Jn 4, 5-42
Le bonheur est dans le puits
Par le Père Pierre ABRY,
Dans les Écritures, nombre de rencontres nuptiales se font à la margelle du puits. Moïse fuyant Pharaon, y rencontra Çippora au pays de Madian (Ex 2,15). Leserviteur d’Abraham déjà, en quête d’une épouse pour Isaac, y trouva Rebecca (Gn 24). Jacob, fuyant son frère Ésaü s’éprit éperdument de Rachel au puits où elle venait abreuver le troupeau (Gn 29). La pierre sur la bouche du puits était si lourde qu’on attendait que tous les bergers soient réunis pour pouvoir la rouler. Dans la force de son amour pour Rachel, Jacob la roule seul. La tradition rabbinique ajoute que, lorsqu’il eut soulevé la pierre de dessus la bouche du puits, le puits se mit à déborder et monta en sa présence et continua à déborder pendant vingt ans, tout le temps qu’il demeura à Haran.
Nous voilà donc au puits que Jacob a légué à ses fils. Jésus, aux heures de midi, fatigué par sa marche en notre humanité y est assis, alors qu’une samaritaine vient puiser. Brisant les interdits, l’homme, un juif, s’adresse à une femme, de surcroît une samaritaine mécréante. Il lui promet une eau vive, au lieu de l’eau stagnante du puits. « Toi qui n’a rien pour puiser, serais-tu plus grand que notre père Jacob » (Jn 4,11) pour qui les eaux étaient montées d’elles-mêmes ? Jésus renchérit. L’eau vive, l’Esprit Saint qu’il donne, devient en celui qui l’accueille « source jaillissante en vie éternelle ». Loin de s’arrêter de couler à son départ comme pour Jacob, l’Esprit sera donné en abondance quand Jésus remontera vers son Père. Oui, il y a ici plus grand que Jacob. Celui qui, seul, est entré dans le puits et les eaux stagnantes de la mort et au matin de Pâque en est rejailli ressuscité et vivifiant. Seul, il a roulé la pierre du tombeau, trop lourde pour les femmes. Et du tombeau jaillit pour nous la source de vie éternelle, la victoire sur la mort en Christ ressuscité.
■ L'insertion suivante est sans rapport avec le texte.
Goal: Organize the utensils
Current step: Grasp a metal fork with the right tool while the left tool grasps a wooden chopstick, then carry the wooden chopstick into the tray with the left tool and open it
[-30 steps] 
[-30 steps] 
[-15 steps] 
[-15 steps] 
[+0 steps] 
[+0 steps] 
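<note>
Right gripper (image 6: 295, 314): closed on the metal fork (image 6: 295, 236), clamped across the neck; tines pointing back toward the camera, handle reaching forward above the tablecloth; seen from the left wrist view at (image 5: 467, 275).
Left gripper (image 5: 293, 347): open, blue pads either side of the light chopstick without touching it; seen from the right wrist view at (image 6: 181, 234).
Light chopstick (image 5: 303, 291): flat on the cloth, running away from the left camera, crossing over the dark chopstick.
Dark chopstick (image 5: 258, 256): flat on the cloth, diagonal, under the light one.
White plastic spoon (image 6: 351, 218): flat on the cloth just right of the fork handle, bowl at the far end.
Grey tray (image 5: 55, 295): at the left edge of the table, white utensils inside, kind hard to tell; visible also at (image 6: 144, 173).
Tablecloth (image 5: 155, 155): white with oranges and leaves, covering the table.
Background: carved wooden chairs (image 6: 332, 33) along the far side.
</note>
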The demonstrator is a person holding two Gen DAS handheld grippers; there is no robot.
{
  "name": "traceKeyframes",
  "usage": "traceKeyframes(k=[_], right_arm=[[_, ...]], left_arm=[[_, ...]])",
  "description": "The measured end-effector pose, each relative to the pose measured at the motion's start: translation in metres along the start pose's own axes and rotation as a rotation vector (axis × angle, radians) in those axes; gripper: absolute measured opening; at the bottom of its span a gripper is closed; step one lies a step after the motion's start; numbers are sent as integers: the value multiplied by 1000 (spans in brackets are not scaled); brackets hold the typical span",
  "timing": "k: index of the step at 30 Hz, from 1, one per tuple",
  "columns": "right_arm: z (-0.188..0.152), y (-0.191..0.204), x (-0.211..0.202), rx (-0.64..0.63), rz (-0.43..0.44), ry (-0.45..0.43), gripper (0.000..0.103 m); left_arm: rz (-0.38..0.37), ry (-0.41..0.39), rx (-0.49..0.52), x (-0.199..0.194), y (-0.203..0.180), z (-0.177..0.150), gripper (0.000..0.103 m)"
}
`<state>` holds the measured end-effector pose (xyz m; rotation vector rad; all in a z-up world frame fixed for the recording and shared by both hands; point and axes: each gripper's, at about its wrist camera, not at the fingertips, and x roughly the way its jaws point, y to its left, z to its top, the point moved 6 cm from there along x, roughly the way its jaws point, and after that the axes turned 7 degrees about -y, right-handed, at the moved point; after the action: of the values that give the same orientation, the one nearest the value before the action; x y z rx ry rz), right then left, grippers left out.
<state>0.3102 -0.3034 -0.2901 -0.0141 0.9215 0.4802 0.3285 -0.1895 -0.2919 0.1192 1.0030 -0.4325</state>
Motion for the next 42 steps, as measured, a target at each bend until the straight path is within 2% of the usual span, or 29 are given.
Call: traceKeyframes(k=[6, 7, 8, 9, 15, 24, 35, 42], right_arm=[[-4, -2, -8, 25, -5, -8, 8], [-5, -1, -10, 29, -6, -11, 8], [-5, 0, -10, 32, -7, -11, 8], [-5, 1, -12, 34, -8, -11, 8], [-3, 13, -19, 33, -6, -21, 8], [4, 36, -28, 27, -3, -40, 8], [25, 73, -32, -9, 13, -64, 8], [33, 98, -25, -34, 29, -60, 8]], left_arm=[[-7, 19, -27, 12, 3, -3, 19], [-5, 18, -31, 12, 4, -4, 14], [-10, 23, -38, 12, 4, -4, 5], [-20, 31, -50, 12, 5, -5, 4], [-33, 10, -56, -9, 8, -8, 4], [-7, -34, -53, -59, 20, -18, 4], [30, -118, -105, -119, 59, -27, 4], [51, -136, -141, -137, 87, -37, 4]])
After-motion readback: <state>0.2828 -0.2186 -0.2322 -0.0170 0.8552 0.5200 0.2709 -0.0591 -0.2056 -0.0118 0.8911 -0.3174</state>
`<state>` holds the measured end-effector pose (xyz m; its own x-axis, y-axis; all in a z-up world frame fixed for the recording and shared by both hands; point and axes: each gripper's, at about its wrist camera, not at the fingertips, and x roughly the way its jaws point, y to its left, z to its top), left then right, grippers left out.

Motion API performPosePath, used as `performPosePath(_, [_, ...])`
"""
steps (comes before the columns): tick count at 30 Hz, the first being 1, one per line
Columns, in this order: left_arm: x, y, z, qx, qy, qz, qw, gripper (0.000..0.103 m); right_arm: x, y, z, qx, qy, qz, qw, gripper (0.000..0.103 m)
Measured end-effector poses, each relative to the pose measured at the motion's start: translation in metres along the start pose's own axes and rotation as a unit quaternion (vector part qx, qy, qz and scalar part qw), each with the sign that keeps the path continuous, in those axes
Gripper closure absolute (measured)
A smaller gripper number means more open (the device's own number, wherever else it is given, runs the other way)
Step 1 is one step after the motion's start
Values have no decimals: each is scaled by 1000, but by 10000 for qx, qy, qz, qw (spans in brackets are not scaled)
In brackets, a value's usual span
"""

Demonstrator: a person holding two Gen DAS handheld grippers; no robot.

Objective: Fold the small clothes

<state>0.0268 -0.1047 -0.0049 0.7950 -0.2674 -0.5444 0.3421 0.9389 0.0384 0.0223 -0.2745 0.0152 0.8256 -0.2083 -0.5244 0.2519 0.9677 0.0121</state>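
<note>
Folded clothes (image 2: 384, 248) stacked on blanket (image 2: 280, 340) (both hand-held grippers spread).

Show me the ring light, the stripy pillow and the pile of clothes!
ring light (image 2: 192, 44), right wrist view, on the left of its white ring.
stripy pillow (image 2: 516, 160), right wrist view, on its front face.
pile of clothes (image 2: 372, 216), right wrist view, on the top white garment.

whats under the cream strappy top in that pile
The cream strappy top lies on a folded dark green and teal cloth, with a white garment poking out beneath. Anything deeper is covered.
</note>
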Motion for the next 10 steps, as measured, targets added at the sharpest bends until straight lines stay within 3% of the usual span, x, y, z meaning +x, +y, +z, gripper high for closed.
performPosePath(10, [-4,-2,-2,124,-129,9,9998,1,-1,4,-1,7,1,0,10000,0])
Mais pas si vite, nous sommes encore en carême. Jésus renvoie d’abord à la réalité de nos pauvres existences : « Va chercher ton mari. » (Jn 4,16) La femme a cherché la vie dans cinq unions, tout comme nous épousons des causes, des idées ou des intérêts. Dieu, qu’elle croit adorer sur le mont Garizim n’est pas encore son Seigneur, son époux. Comme les rencontres patriarcales aux puits sont en vue des noces, celle du Christ appelle une relation de communion nuptiale avec lui. Adorer en esprit et en vérité, c’est se laisser travailler par l’Esprit, pour épouser la forme filiale du Christ, seule Vérité et trouver dans la volonté du Père l’aliment véritable. Déjà le champ de ce monde blanchit, prêt pour la moisson. Une femme, une samaritaine en est le premier apôtre.